Would you restate the listing word for word, with the images omitted?

[SOURCE DATA — start]

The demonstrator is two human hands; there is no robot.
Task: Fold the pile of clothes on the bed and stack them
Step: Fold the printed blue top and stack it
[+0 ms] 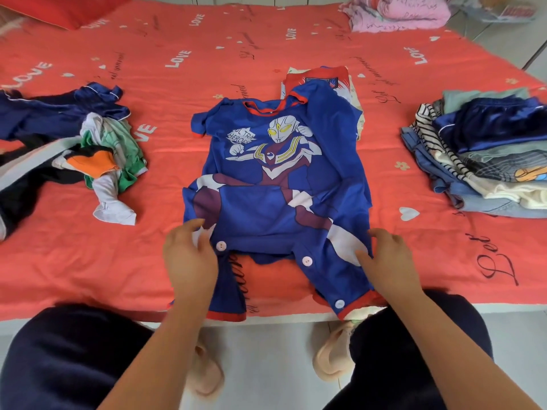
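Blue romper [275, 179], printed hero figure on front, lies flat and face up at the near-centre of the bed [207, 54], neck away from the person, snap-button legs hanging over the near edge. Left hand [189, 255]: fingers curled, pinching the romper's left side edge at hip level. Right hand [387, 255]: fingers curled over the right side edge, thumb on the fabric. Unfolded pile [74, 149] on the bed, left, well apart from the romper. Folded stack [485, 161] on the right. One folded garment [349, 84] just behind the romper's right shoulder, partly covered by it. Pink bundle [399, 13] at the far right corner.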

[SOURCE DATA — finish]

**YOUR SOLUTION**
The demonstrator is two human hands; there is no robot.
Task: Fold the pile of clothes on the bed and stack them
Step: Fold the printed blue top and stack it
[+0 ms] 
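Blue romper [275, 179], printed hero figure on front, lies flat and face up at the near-centre of the bed [207, 54], neck away from the person, snap-button legs hanging over the near edge. Left hand [189, 255]: fingers curled, pinching the romper's left side edge at hip level. Right hand [387, 255]: fingers curled over the right side edge, thumb on the fabric. Unfolded pile [74, 149] on the bed, left, well apart from the romper. Folded stack [485, 161] on the right. One folded garment [349, 84] just behind the romper's right shoulder, partly covered by it. Pink bundle [399, 13] at the far right corner.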

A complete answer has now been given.